„And of course, in the 1950s my father was excommunicated, so to say. First as a son of a tradesman, second as a soldier fighting in the Western Army and third for being a Jew. All kinds of things happened – and it isn´t a well-known historical fact – that when the events in 1956 in Hungary began (no contrarevolution, of course), so here, Czech, Czechoslovak comrades were frightened that the revolution could happen here as well. And there had to have been a list of suspicious people made up ahead of time. Only a few days, in fact a few hours after the situation in Hungary gradually increased, the people that the comrades were potentially afraid of were arrested on purpose – I could check for myself in Zábřeh later on. Naturally, it was the middle class, the former tradesmen that were hurt the most. So, one evening the State Police appeared at our place and took both of my parents away. Later, we learned they had spent a week in custody in the Olomouc prison. My mother begged the police, I was still a little boy, to allow her to hand me over to my grandmother’s. They didn´t allow this. I stayed in the house alone until some of the good neighbours went to inform my grandmother at the other end of the town that my parents had been taken away and I had been there alone. My grandmother came for me and tried in vain to find out where her daughter and her son- in-law were.“
„So, in this nation there was and is a significantly large group of people that had nothing to justify or apologize for. They have always been standing at the right place. I know this again from my father who knew a legionary, or better said, one of his real friends had a father who was a legionary. As a number of the likes of Pavel Kohout would say: ‘We were partly mistaken and partly were too young and naive and we didn´t know..’ How come they didn´t know and in Zábřeh people knew from a legionary, only one legionary, what an incredible, and I´ll use a polite word – mess – there had been in Russia and how the Bolshevik Revolution had happened and what atrocities had taken place afterwards during the Civil War on the side of the bolsheviks and similar things.

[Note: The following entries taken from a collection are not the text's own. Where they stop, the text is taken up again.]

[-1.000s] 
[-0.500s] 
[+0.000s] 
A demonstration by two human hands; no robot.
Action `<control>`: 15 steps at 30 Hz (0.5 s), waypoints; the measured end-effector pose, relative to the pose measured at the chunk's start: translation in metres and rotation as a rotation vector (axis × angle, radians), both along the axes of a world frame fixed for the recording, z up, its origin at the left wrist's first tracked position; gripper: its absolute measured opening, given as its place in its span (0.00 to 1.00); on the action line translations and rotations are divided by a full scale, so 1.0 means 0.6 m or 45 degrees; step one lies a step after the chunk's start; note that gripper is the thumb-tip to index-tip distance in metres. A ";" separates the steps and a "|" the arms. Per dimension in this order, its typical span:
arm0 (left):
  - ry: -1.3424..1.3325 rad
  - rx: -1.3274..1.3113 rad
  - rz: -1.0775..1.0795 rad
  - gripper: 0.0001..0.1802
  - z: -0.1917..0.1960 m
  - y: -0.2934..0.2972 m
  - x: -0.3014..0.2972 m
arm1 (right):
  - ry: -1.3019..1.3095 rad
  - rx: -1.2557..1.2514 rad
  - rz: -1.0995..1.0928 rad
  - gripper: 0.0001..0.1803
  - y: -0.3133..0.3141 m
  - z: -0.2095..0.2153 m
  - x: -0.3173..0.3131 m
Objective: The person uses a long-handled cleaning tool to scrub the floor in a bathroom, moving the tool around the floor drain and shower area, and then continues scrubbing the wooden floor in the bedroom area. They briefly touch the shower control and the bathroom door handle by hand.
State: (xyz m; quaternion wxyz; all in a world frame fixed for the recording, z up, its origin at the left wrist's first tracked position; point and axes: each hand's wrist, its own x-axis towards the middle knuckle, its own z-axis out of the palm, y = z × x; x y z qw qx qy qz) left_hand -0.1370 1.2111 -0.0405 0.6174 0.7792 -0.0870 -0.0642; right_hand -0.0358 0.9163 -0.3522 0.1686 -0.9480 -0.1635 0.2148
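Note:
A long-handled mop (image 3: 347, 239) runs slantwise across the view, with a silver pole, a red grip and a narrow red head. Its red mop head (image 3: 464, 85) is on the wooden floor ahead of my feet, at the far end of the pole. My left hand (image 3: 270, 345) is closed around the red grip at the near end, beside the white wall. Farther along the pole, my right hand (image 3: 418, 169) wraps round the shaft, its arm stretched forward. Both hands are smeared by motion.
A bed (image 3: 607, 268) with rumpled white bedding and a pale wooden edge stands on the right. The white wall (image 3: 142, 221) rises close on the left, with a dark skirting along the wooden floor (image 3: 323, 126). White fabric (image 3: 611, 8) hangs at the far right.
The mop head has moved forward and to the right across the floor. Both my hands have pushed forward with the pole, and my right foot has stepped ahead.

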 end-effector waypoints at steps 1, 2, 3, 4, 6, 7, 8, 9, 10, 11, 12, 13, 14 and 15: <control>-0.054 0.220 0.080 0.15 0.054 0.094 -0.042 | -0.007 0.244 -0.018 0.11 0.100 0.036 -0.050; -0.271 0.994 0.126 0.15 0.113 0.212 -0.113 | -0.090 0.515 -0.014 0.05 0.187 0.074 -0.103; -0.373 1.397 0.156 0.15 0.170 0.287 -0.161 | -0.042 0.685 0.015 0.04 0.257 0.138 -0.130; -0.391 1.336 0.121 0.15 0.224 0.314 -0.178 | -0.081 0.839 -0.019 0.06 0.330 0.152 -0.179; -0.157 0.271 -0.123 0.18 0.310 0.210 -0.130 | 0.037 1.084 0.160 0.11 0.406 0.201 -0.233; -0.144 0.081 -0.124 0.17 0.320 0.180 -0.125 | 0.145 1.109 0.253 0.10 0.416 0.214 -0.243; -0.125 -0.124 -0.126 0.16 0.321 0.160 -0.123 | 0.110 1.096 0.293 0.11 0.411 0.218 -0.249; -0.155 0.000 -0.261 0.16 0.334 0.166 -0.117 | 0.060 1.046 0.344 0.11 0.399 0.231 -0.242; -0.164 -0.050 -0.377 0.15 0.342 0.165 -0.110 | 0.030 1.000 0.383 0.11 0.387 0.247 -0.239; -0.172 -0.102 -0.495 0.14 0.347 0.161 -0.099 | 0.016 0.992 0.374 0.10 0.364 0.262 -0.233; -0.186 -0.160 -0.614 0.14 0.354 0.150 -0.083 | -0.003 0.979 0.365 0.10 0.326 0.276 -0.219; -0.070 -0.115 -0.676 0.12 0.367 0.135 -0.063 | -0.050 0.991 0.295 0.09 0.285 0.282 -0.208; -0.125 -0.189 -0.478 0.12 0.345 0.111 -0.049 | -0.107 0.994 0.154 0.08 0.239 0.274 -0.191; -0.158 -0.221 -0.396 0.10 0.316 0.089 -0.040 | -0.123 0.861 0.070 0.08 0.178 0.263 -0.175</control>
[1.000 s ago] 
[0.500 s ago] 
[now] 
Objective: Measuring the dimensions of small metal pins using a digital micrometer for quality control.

So, again this is an excuse, an excuse created on purpose by a certain group of people who use this to say that they didn´t have information and had nowhere to obtain it.“
“Well, and later I learned, which was not surprising at all, that when there was a process with Dr. Horáková, my grandmother turned to her neighbours and initiated a petition for clemency that they signed and she sent away to some official address. In the petition she, as a mother of a minor daughter, asked for clemency for Dr. Horáková. I managed to ask her about this and this is what she replied: ‘You know, it wasn´t such a big deal, all this. These women were sensible and had brains in their heads, they knew what had happened and what was happening.’ And then she added one important word. She said: ‘They were decent women.’ And since then I have realized that the early stage, if not the first step before the great personal courage, is when a person is decent. And I say to myself that if in the decisive moments people had been decent, which is not so little to ask, a number of these things wouldn´t have had to be so terrible as they had been.“
Pavel Taussig was born on 2nd July 1949 in Olomouc, yet his childhood and youth were spent in Zábřeh, Moravia. His father managed to escape to Palestine in time, entered the British Army to actively fight the Nazis. Back in Czechoslovakia in the 1960s, he was arrested for political reasons and was persecuted. Since completing his studies, Pavel has been working in the field of film history, particularly that of the Czechoslovak pre-war film. He wrote over 10 books, was the author or co-author of TV film documentaries, and has written numerous articles as well as the story for the Oscar winning film “Kolja.” Pavel Taussig died on August 24th, 2023.